◆ What you are asked to do:
Could you print every line from the first one of the records below through the line containing "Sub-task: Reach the", with both included and nothing else?

◆ Excerpted data:

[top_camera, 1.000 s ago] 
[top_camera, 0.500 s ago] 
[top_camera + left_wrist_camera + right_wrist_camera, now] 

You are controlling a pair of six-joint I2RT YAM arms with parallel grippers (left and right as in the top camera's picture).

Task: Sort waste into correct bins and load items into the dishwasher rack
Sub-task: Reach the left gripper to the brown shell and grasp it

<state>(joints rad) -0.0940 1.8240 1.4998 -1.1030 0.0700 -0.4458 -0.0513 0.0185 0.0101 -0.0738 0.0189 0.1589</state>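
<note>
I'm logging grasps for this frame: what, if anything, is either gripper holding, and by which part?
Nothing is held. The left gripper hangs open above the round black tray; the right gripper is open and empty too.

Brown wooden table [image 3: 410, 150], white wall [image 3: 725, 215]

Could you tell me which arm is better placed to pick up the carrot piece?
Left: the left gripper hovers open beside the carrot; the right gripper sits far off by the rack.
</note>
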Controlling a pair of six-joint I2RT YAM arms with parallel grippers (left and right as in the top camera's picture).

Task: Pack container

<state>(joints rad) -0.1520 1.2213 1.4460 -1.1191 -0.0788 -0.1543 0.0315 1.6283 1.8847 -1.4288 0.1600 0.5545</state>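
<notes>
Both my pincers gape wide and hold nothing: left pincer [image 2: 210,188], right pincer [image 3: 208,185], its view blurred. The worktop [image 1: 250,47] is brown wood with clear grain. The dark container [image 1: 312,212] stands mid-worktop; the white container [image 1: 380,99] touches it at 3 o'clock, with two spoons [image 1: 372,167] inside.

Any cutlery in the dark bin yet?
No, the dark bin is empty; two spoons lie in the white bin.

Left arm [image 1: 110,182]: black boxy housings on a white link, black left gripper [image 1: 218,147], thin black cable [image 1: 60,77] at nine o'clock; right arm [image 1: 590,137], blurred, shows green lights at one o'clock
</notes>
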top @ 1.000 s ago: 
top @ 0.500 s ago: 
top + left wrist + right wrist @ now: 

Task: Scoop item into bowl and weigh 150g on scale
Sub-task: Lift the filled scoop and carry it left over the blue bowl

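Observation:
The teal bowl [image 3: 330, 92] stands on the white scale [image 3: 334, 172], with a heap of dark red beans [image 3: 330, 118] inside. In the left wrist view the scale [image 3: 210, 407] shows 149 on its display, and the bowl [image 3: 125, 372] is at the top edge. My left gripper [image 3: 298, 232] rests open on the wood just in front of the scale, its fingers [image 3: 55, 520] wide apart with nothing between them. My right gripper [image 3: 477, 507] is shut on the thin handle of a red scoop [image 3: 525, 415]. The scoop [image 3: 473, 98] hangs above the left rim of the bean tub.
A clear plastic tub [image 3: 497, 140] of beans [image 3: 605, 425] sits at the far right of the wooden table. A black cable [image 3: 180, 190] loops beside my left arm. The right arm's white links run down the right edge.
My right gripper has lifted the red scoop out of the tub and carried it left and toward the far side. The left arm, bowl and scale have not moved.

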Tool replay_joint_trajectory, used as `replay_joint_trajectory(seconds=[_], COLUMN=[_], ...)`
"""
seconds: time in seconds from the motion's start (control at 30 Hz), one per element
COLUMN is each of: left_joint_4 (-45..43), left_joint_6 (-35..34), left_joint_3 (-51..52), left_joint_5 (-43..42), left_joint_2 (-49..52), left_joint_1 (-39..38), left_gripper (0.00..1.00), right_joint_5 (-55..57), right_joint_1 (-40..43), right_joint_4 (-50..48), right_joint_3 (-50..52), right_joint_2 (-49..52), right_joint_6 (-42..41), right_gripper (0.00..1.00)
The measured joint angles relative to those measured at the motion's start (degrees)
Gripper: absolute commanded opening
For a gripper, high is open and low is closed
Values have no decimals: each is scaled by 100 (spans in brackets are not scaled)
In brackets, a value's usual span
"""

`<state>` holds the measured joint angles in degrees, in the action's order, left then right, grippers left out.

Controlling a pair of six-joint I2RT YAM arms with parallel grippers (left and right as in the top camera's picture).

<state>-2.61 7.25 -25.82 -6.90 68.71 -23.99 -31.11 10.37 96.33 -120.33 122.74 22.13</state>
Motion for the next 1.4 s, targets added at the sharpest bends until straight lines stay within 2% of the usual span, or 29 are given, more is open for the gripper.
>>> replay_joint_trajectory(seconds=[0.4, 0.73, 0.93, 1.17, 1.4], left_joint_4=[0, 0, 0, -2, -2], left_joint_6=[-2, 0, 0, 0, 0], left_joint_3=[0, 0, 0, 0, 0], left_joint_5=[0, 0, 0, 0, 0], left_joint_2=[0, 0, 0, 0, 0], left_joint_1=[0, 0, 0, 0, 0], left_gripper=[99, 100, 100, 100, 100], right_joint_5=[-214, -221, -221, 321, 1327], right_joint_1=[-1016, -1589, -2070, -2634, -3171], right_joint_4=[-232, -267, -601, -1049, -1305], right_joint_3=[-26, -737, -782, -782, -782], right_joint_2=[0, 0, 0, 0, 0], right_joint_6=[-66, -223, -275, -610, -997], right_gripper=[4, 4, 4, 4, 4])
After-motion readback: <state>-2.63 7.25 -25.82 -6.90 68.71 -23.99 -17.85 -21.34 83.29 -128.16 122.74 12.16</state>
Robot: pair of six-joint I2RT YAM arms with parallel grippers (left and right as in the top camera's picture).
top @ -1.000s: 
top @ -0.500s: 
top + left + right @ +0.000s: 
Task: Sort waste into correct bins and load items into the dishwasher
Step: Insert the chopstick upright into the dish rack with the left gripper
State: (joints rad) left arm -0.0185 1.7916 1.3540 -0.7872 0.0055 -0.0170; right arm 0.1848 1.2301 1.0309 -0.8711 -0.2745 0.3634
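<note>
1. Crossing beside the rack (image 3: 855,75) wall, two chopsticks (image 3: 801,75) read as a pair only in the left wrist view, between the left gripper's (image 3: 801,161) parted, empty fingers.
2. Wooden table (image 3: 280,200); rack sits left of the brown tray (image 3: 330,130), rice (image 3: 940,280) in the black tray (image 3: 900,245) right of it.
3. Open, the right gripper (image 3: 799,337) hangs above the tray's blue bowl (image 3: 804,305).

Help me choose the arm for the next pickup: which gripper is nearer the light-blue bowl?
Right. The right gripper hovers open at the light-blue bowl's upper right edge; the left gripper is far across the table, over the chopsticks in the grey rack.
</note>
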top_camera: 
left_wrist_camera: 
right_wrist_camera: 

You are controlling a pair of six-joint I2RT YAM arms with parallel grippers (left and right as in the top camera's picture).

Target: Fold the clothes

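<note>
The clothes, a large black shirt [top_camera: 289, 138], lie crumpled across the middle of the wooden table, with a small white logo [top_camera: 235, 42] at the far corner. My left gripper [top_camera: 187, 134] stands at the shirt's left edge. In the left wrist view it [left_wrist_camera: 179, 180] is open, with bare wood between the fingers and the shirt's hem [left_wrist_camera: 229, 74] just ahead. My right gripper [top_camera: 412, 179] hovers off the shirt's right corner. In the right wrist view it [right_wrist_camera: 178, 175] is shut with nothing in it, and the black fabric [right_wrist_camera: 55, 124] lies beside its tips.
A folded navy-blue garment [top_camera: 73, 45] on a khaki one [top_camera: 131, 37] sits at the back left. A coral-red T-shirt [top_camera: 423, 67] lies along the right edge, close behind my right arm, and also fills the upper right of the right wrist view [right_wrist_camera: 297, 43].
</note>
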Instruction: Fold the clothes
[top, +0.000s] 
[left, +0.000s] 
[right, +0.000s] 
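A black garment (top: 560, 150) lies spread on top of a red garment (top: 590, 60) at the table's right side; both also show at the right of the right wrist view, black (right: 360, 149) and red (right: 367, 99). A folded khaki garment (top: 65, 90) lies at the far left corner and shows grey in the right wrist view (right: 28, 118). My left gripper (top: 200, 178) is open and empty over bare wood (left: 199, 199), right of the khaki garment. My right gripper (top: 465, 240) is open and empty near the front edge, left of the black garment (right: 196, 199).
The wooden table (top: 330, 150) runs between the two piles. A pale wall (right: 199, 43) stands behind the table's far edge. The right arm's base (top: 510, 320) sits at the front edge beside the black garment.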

◆ Answer for this exercise:
[top_camera, 1.000 s ago] 
[top_camera, 0.500 s ago] 
[top_camera + left_wrist_camera + right_wrist_camera, now] 

You are controlling a pair of six-joint I2RT YAM arms with parallel grippers (left and right as in the top camera's picture).

Task: Sort waste into correct bins and load items into the dishwasher rack
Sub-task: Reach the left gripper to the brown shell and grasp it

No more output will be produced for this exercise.